I’ll never quite understand Wale’s career. On one hand, he’s an uber-talented artist that has enough hits to create a respectable greatest hits album just five LPs into his career. On the other, he is an artist that will constantly be compared to the peers in which he came up with; All of whom have arguably surpassed him in commercial success at this point. This is not to say the music is the problem. In fact, if there’s one thing that you can’t criticize Wale on, it’s the consistency and quality of his musical output. After a successful mixtape run, a somewhat false start of a debut album and subsequent resurgence after inking a deal with MMG, Wale was mentioned in the class of Drake, Big Sean and J Cole. So this past week as headlines surfaced with projections about Wale doing 20k first week on his new effort SHINE, it made me wonder how that could be possible while Drake and Cole do half a million first week in their sleep and Big Sean improves his sales with every new release, now close to hitting the 200k mark if his trajectory continues. You could blame the label, you could blame lack of promotion, you could blame Wale, but at the end of the day, placing blame doesn’t change the reality of the situation. Somewhere along the way Wale fell behind. Ironically, Wale’s hyper self-awareness of both his place in the game and how attentive he is to any and everything that is said about him have hindered him the most. He engages critics and criticism in general more than any of his contemporaries. While the likes of Cole and Drake may hear the negative rumblings surrounding them, they keep to themselves and respond through music. Wale is the opposite. It’s great that he seems more reachable than those other names, but far too often it makes the drama take precedence over the music, which is a shame. With SHINE, it was apparent that Wale was working on this. He was on record as saying this LP was all about positivity, the summertime vibe and just feeling good. He’s made music in this lane before, but never a full record.

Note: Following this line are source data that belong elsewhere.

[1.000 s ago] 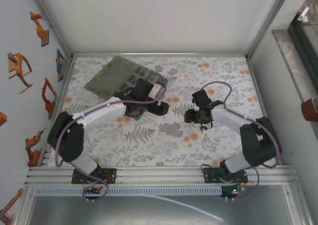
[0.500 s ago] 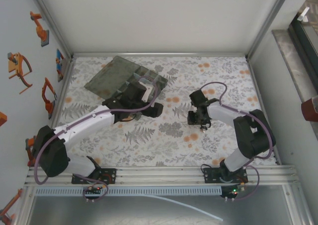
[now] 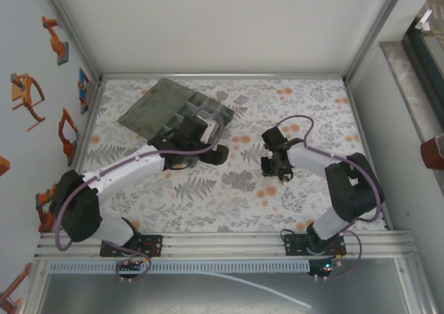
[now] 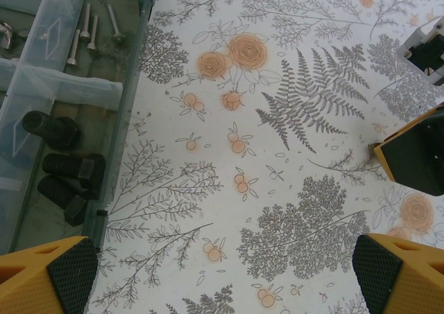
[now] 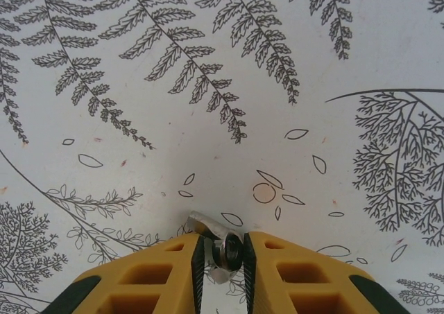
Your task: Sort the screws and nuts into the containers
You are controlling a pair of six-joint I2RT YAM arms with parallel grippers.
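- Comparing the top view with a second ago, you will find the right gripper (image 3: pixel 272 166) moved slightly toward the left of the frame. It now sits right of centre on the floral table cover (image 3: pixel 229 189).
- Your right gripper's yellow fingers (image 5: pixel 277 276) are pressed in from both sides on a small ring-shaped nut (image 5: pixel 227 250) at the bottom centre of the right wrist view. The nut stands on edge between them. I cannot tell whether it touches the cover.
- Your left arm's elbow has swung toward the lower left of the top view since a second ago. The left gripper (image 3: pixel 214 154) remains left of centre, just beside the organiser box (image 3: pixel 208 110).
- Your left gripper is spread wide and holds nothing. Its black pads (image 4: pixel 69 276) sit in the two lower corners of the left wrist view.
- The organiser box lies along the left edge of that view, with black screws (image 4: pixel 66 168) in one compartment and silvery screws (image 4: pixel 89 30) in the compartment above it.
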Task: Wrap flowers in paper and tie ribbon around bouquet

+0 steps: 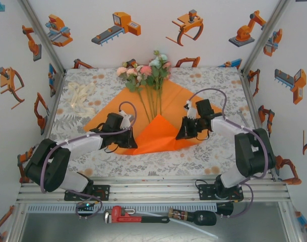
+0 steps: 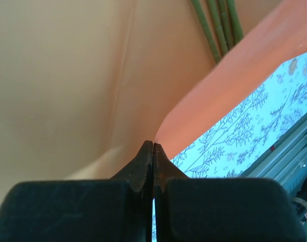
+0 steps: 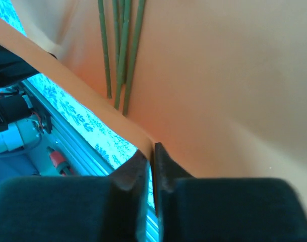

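- Starting nearest us, we see a red pipe wrench (image 1: 128, 216) lying below the arms' rail.
- Our left pincer (image 2: 153, 149) is pressed together on the near edge of the orange paper (image 1: 181, 103), pinching it left of the stems (image 2: 219, 25).
- Our right pincer (image 3: 152, 154) is clamped on that same edge, right of the stems.
- Between them the paper's near part is folded up into a peak at the stem ends; the rest lies flat on the floral counter (image 1: 213, 146).
- Farther on, the flowers (image 1: 145, 73) lie along the sheet's middle, blossoms over its far corner.
- At the counter's far left we see the ribbon (image 1: 81, 96) heaped, apart from the paper.
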Controlling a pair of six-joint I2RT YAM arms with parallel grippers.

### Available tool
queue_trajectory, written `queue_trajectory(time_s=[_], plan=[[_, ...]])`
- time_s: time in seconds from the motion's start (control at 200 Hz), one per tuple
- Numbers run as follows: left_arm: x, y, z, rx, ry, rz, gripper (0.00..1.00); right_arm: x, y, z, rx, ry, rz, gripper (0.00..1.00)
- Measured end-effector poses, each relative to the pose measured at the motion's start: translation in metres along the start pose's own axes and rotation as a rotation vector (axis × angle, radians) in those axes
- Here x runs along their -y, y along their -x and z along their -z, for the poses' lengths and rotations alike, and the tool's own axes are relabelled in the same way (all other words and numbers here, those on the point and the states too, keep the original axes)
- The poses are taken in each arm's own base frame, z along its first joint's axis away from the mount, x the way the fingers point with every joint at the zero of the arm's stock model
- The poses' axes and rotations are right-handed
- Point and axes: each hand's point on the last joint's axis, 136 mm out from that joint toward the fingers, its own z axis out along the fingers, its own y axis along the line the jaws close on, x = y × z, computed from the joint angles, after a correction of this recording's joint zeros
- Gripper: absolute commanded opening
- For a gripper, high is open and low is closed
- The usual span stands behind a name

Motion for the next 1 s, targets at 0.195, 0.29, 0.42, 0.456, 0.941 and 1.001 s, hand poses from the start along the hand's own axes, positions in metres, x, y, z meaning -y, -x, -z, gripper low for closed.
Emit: queue_trajectory(time_s=[0.195,0.29,0.42,0.456,0.941,1.001], plan=[[0.004,0.007,0.01,0.077,0.022,-0.014,0.07,-0.011,0.011,0.014,0.108,-0.014,0.035,0.02],[-0.003,0.014,0.003,0.084,0.056,-0.004,0.11,0.006,0.018,0.001,0.114,-0.059,0.002,0.09],[-0.017,0.016,-0.016,0.055,0.103,0.021,0.2,0.04,0.018,-0.02,0.079,-0.149,-0.067,0.28],[-0.017,0.02,-0.016,0.066,0.107,0.025,0.25,0.046,0.017,-0.023,0.074,-0.168,-0.078,0.32],[-0.027,0.029,0.013,0.122,0.223,0.044,0.51,-0.02,0.047,0.067,0.381,-0.299,0.099,0.51],[-0.024,0.033,0.026,0.14,0.239,0.041,0.51,-0.049,0.038,0.063,0.377,-0.261,0.173,0.49]])
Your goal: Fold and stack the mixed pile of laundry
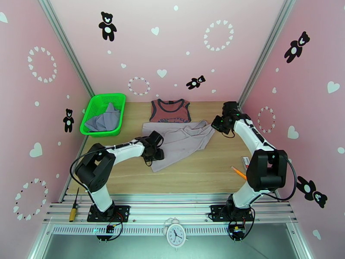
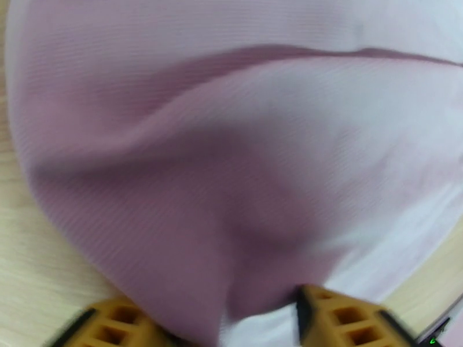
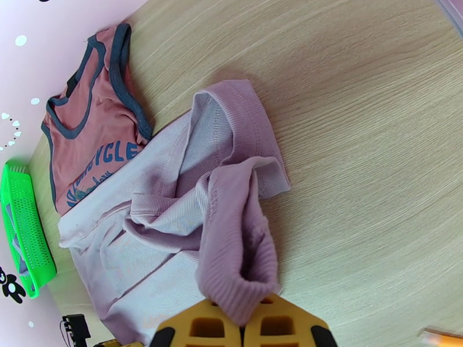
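The pale mauve top (image 1: 181,141) lies rumpled at the centre of the wooden table (image 1: 207,173), one sleeve doubled back over its body, so the step in hand looks like spreading it flat before any fold. At its 2 o'clock corner the right gripper (image 3: 243,328) is clenched on the ribbed cuff of that sleeve, the cloth pinched between both fingers. At its 8 o'clock edge the left gripper (image 2: 228,322) sits with a ridge of fabric rising between its jaws; that view is blurred, and I cannot tell whether the pinch has been made. To do this well, I would want that left hold firm on a single layer before either arm pulls, then draw the two hands apart evenly, low over the table, so the sleeve unrolls rather than twists. The risk sits at 12 o'clock: the brick-red tank top (image 1: 170,112) touches the mauve top's far edge and could be dragged askew. The grey shirt (image 1: 105,119) waits in the green mesh basket (image 1: 88,114) at 10 o'clock, well apart.
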`<control>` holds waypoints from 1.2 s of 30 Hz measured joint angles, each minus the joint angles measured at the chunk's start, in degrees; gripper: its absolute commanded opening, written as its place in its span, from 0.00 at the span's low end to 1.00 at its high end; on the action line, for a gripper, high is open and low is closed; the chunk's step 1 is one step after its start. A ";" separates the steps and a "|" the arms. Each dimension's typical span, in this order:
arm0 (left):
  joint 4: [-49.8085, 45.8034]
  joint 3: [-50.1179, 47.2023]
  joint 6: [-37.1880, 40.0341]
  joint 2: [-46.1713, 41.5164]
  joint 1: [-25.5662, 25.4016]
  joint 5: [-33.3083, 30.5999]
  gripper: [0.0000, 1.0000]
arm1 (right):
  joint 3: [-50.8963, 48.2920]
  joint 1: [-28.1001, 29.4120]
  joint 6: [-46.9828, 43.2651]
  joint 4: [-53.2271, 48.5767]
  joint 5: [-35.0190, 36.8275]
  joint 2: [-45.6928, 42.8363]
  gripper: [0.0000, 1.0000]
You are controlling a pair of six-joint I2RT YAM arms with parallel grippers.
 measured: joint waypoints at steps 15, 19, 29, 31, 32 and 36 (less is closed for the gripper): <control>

Is this a style that Wale can pull off for an entire album? In short, sort of, yes. SHINE is best described as an enjoyable yet forgettable album. This year alone we’ve gotten albums that have stayed in rotation for months, so it’s hard not to hold Wale to that standard and to his own track record. He arguably has some of his most commercially viable records here, which makes the sales even more puzzling. ‘My Love’, the collaboration with Major Lazer, Duka Lipa and WizKid is an Afro Beats record that Wale sounds very comfortable on, but still comes off a nice little surprise. He gets extra points for the slight interpolation of ‘Bring Em Out’ towards the end of the song as well. With Lil Wayne riding shotgun, ‘Running Back’ is a bright spot too. The two have undeniable chemistry and Wale brings out the best in Wayne. Wale even tries his hand at Spanish on ‘Colombia Heights (Te Llamo)’. While it’s not an outright success, it’s always admirable to hear rappers crossover and attempt something out of their comfort zone.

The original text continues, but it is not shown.